Remembering that we were traveling that evening, I chose instead a bag of hasaku or, as the farmer called them, Japanese grapefruit. Sour with a spark of sweetness, they nearly glowed in their newspaper lined crate at the front of the stall, and they looked like a cheerful gift to bring back to somewhat stressful Tokyo.* It would travel well, and the season for citrus will begin to come to a close shortly. It seemed only prudent to make the most of the opportunity.
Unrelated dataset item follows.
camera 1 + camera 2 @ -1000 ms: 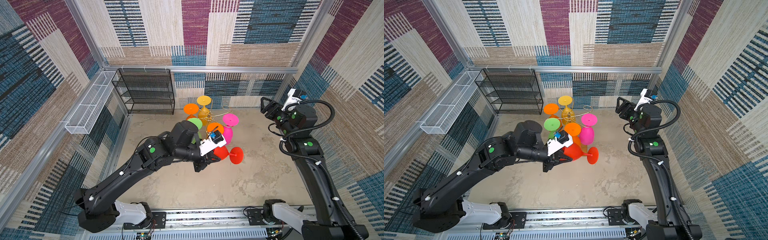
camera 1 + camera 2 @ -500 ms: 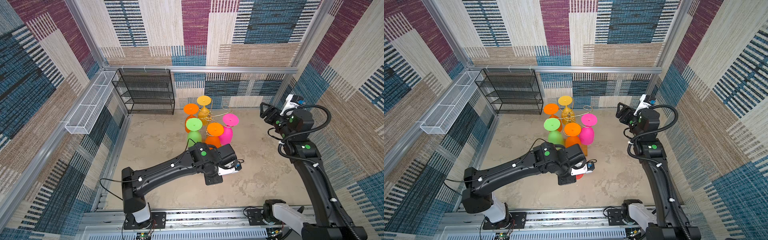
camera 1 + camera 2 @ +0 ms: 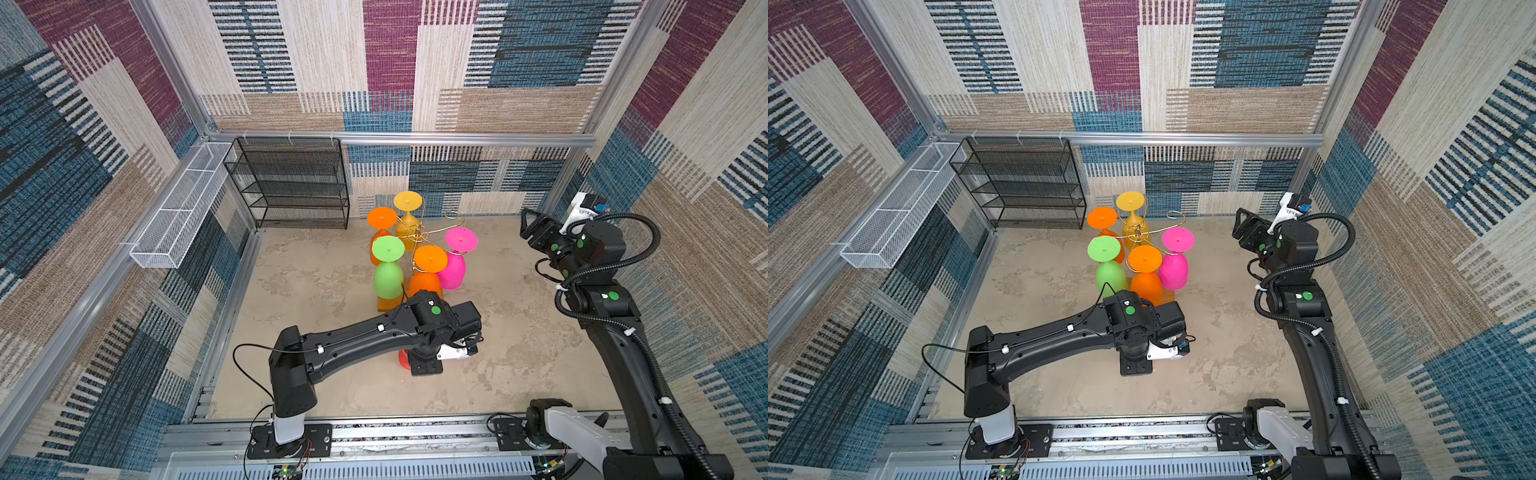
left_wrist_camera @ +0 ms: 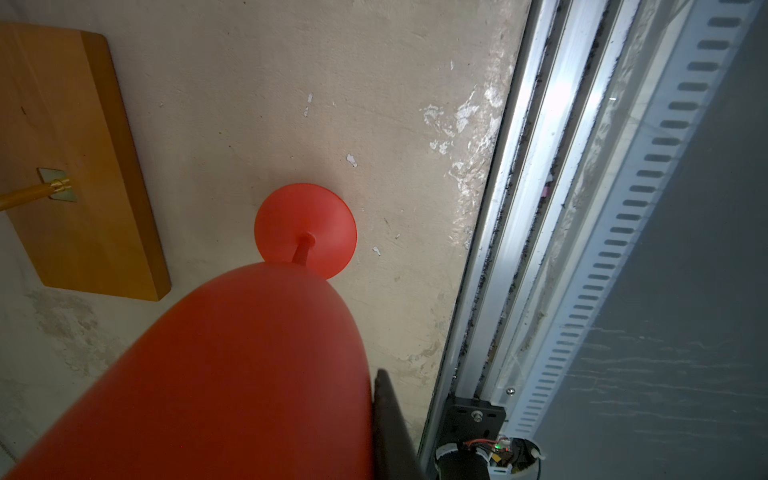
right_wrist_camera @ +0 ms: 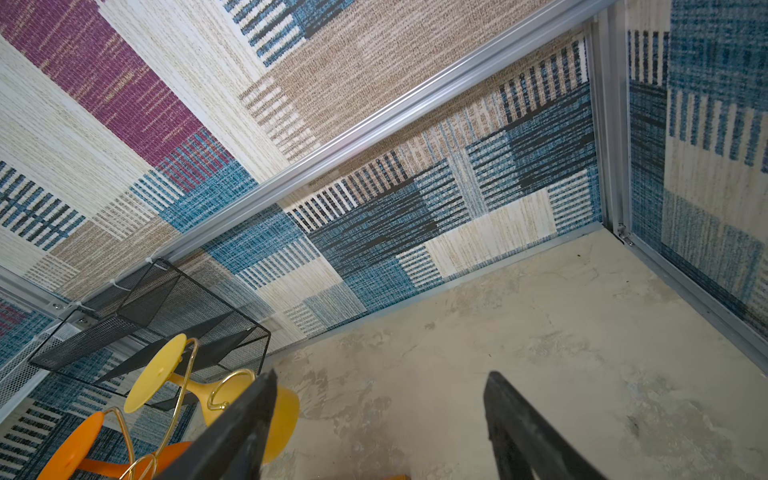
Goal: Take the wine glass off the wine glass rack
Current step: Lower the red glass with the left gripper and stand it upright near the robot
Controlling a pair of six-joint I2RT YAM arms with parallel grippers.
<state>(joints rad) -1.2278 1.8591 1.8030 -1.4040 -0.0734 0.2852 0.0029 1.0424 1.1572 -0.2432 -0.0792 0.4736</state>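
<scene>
One mottled beige floor, patchwork woven walls: left claw clamps wine glass, right claw apart.

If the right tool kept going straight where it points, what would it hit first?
Probably the bare floor near the back wall's foot. The open right tool aims past the yellow glass, missing it, though depth is hard to judge.

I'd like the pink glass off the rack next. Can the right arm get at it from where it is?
Probably yes. The pink glass hangs on the side of the rack facing the right end effector, which is open and empty, with nothing standing between them.
</scene>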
As the sun began setting and lights flickered on at the stalls, I stopped at Yamato-Shokuhin’s stall to sample their sakezuke. Pieces of eggplant, cucumber, ginger, and daikon are set in sake lees (the dregs of the sake making process) for a period of time, which preserves and flavor them. It’s a fermentation/pickling process similar to what we do with sauerkraut or even quick refrigerator pickles. Usually served in tiny bowls amongst a myriad of other tiny bowls full of delightful and surprising flavors, sakezuke is just one part of a pickle tradition that varies from region to region, town to town. This little flavor of Osaka would come to Tokyo, but this time just for us.
What I bought:
- Daifuku Mochi from Numa-san
- Hasaku from Kiroku Farm
- Regular mochi and pickled daikon from Narakiyoisa Farm
- Shiitake mushrooms from Kaizukashi Sobura
- Ginger and cucumber sakezuke from Yamato-Shokuhin
We’ve since returned to a calmer Tokyo. The aftershocks are gradually lessening, although up north in the Tohoku region where the damage is worst, they continue. Our concerns about radiation and earthquakes, while valid, seem tiny in comparison to what is happening there. Supplies to the evacuation shelters continue to be a challenge, although organizations like Second Harvest work to meet it and care for survivors. And while there are also valid worries about radiation contaminated vegetables from Ibaraki, Fukushima, and Chiba prefectures, it perhaps pays more to worry about the farmers themselves. The majority of them are small growers who willingly destroyed valuable spring crops to protect themselves and those they feed. Now, more than ever, it pays – for the farmer as well as the consumer – to buy vegetables from local growers at small stands or at farmer’s markets.